How to complete this task
What is needed is a word-for-word copy of the lines below from the one with "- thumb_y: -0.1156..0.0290" through the one with "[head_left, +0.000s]", both included, with every picture left out.

Input data
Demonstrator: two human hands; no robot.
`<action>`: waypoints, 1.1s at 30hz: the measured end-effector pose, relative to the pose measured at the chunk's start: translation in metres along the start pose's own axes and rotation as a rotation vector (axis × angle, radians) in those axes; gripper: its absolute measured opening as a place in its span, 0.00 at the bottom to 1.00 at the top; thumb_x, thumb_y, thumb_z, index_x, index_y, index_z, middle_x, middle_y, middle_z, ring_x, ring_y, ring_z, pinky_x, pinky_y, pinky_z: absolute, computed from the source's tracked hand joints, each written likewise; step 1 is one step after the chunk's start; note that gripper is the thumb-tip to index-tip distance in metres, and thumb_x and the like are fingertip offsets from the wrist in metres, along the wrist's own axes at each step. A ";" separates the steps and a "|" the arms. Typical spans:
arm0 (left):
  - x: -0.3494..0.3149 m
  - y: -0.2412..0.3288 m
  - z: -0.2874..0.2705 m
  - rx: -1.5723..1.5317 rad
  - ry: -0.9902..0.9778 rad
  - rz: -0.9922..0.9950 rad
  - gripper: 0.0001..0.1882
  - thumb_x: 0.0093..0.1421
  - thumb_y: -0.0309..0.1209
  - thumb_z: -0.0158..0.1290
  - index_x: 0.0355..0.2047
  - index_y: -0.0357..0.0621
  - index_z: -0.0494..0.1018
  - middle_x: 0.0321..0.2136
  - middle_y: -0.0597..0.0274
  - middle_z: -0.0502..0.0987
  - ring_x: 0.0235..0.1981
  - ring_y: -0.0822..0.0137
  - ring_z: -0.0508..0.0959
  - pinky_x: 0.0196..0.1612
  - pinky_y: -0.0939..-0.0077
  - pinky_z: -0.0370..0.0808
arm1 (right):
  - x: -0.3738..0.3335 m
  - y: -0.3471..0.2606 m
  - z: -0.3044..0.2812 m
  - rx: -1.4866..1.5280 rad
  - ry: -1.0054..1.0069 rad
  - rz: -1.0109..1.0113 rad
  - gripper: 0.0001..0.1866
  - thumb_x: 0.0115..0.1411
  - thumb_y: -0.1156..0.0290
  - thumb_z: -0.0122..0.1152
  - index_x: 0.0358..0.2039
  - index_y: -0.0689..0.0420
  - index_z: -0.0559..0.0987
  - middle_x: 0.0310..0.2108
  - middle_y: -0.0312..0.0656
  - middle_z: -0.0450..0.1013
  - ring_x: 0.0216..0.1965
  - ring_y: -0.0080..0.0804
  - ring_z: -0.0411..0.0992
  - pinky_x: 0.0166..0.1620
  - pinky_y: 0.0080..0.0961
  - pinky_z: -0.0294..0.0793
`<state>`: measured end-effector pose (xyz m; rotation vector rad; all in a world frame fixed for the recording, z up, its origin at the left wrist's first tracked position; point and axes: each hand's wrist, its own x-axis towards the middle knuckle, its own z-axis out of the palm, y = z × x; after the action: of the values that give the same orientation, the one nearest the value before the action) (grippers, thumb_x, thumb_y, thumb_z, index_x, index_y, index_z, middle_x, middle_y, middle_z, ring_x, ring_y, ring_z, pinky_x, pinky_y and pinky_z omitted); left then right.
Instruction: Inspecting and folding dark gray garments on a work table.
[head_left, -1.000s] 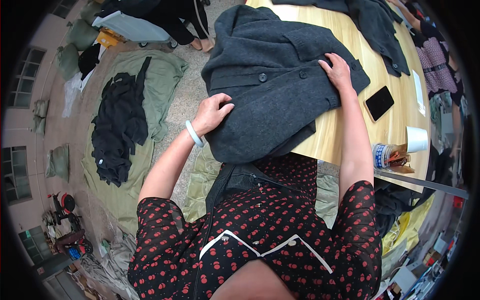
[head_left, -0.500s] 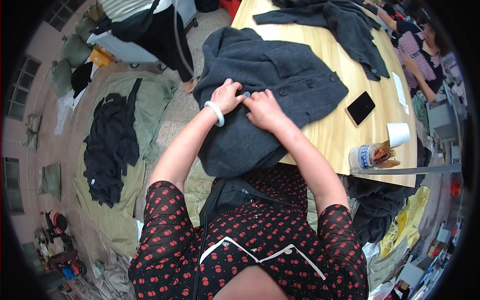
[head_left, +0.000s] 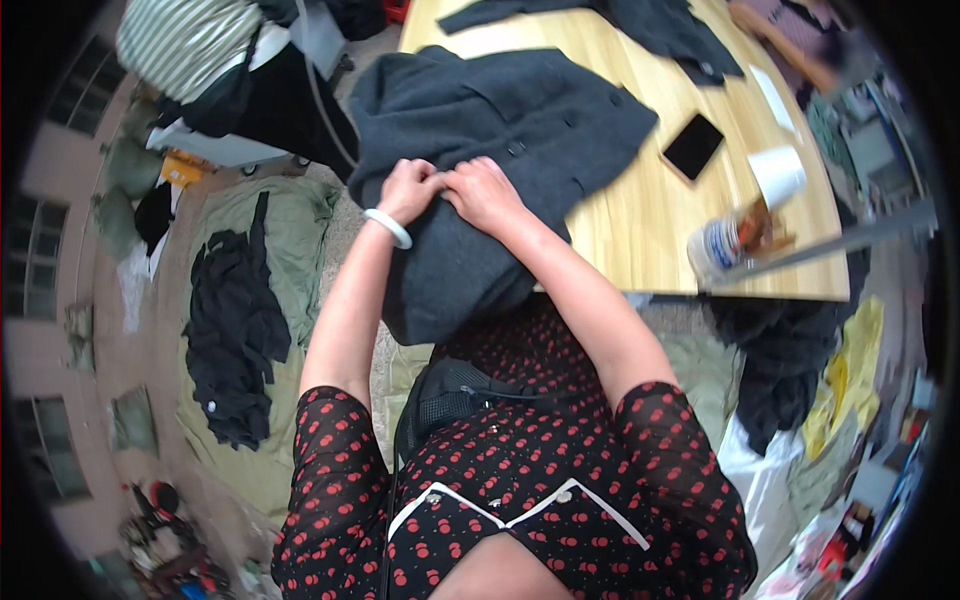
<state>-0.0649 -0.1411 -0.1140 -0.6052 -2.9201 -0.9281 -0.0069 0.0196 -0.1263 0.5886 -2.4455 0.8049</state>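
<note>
At the near left corner of the wooden table: both hands side by side, touching, on a dark grey coat. Left hand, white bangle on the wrist, fingers curled and pinching the cloth; right hand likewise closed on a fold. Forearms angled inward, elbows wide. Coat half on the tabletop, lower part hanging over the near edge. Bare wood to the right, then a black phone, a paper cup and a bottle.
</note>
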 end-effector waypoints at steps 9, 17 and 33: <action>0.013 -0.046 0.016 -0.219 -0.051 -0.084 0.16 0.60 0.33 0.52 0.44 0.36 0.75 0.33 0.60 0.80 0.33 0.75 0.76 0.39 0.80 0.72 | -0.013 -0.018 0.015 -0.065 -0.071 0.210 0.09 0.54 0.66 0.56 0.33 0.54 0.80 0.36 0.45 0.74 0.43 0.42 0.71 0.49 0.36 0.65; 0.012 -0.049 0.035 0.291 0.031 0.112 0.17 0.58 0.34 0.50 0.48 0.48 0.73 0.33 0.49 0.76 0.31 0.57 0.78 0.37 0.67 0.74 | -0.038 -0.020 0.001 0.105 0.279 0.281 0.06 0.52 0.72 0.51 0.26 0.57 0.77 0.31 0.48 0.72 0.39 0.45 0.70 0.45 0.37 0.70; -0.036 0.000 0.045 0.267 0.420 -0.046 0.10 0.59 0.32 0.47 0.39 0.50 0.77 0.39 0.54 0.73 0.41 0.53 0.73 0.47 0.64 0.70 | -0.030 -0.024 -0.005 0.206 0.264 0.222 0.07 0.53 0.73 0.49 0.28 0.57 0.78 0.29 0.46 0.74 0.36 0.47 0.72 0.41 0.40 0.72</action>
<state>-0.0275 -0.1290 -0.1554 -0.2860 -2.6182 -0.5655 0.0308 0.0125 -0.1293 0.2630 -2.2239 1.1559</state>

Response to the task
  - thumb_y: -0.1156..0.0290
  - thumb_z: -0.0122..0.1152
  - index_x: 0.0358..0.2039
  - index_y: -0.0689..0.0420
  - index_z: -0.0559..0.0987
  - middle_x: 0.0310..0.2108
  - middle_y: -0.0312..0.0656
  - middle_z: -0.0450..0.1013
  - ring_x: 0.0216..0.1965
  - ring_y: -0.0080..0.0804
  - ring_z: -0.0411..0.0992
  - pinky_x: 0.0166..0.1620
  - pinky_y: 0.0080..0.0961
  - pinky_z: -0.0294..0.0793
`<state>`: measured end-effector pose (xyz m; rotation vector rad; all in a world frame fixed for the recording, z up, its origin at the left wrist's first tracked position; point and axes: each hand's wrist, its own x-axis towards the middle knuckle, its own z-axis out of the palm, y = z × x; after the action: of the values that give the same orientation, the one nearest the value before the action) (grippers, thumb_x, thumb_y, thumb_z, index_x, index_y, index_z, middle_x, middle_y, middle_z, ring_x, ring_y, ring_z, pinky_x, pinky_y and pinky_z omitted); left then right.
Instruction: Inspecting and folding dark gray garments on a work table.
[head_left, -1.000s] 
[head_left, -0.500s] 
[head_left, +0.000s] 

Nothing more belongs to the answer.